Task Control Option - Custom Condition - run task when previous failed or timed out - azure-devops

Is there an option to set the custom condition that will test if the previous task has failed OR timed out?
Currently, I'm using the Only when a previous task has failed which works when the task fails. If the task times out, then it is not considered an error and it is skipped.

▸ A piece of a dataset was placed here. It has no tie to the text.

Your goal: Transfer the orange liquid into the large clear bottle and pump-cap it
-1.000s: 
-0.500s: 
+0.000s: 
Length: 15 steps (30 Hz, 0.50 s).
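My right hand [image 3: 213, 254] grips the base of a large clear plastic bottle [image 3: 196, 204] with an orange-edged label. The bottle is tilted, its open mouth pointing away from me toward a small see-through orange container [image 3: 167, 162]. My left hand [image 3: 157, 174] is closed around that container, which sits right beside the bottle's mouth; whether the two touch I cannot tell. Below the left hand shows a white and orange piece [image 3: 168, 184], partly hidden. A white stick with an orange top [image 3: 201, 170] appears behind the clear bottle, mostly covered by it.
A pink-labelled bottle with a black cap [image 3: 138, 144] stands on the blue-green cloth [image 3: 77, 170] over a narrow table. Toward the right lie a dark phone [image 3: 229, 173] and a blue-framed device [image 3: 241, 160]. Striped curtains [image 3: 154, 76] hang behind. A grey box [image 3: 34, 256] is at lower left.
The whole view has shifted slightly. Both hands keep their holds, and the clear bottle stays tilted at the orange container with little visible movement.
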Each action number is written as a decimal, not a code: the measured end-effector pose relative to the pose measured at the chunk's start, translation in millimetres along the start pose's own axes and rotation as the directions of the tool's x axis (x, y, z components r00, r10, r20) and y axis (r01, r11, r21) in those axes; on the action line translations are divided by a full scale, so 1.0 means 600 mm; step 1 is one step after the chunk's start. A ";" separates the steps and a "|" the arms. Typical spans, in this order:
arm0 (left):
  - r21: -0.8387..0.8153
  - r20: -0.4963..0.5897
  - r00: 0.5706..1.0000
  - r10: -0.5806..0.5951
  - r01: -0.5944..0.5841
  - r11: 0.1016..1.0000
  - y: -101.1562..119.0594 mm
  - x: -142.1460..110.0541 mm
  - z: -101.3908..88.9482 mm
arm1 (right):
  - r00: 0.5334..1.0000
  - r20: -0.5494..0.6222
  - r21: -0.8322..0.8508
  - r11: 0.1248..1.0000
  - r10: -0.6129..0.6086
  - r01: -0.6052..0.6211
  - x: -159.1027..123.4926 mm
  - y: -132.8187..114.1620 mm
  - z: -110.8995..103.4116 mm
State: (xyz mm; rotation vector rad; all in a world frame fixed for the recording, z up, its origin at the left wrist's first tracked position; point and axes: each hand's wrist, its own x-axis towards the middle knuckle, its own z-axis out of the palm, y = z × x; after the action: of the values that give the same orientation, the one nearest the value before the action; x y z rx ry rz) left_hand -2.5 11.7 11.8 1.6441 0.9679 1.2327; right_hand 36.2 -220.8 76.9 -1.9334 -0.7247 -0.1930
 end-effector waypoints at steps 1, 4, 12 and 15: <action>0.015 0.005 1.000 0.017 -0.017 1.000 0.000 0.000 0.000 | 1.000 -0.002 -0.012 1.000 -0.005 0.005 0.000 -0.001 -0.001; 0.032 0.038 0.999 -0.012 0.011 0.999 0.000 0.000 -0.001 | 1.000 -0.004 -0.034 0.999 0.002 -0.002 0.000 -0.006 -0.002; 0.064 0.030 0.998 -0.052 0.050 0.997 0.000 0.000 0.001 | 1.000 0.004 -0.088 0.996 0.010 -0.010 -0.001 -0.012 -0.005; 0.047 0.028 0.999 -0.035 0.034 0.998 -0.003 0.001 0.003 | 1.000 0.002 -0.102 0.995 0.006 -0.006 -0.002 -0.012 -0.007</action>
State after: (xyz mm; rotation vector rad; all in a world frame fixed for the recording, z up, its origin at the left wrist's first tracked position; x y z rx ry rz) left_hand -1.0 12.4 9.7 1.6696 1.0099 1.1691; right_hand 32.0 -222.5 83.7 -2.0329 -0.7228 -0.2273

I need a custom condition then, something like or(failed(), timedout()). Is it possible?
Context
We have this intermittent problem with the npm install task that we can't find a reason for but it is resolved with next job run, so we were searching for a retry functionality. Partial solution was to duplicate npm install and use the Control Option but it wasnt working for all "failure" cases. Solution gave by #Levi Lu-MSFT seems to be working for all our needs (it does retry) but sadly it doesnt solve the problem, 2nd line repeated task also fails.
Sample errors:
20741 error stack: 'Error: EPERM: operation not permitted, unlink \'C:\\agent2\\_work\\4\\s\\node_modules\\.staging\\typescript-4440ace9\\lib\\tsc.js\'',
20741 error errno: -4048,
20741 error code: 'EPERM',
20741 error syscall: 'unlink',
20741 error path: 'C:\\agent2\\_work\\4\\s\\node_modules\\.staging\\typescript-4440ace9\\lib\\tsc.js',
20741 error parent: 's' }
20742 error The operation was rejected by your operating system.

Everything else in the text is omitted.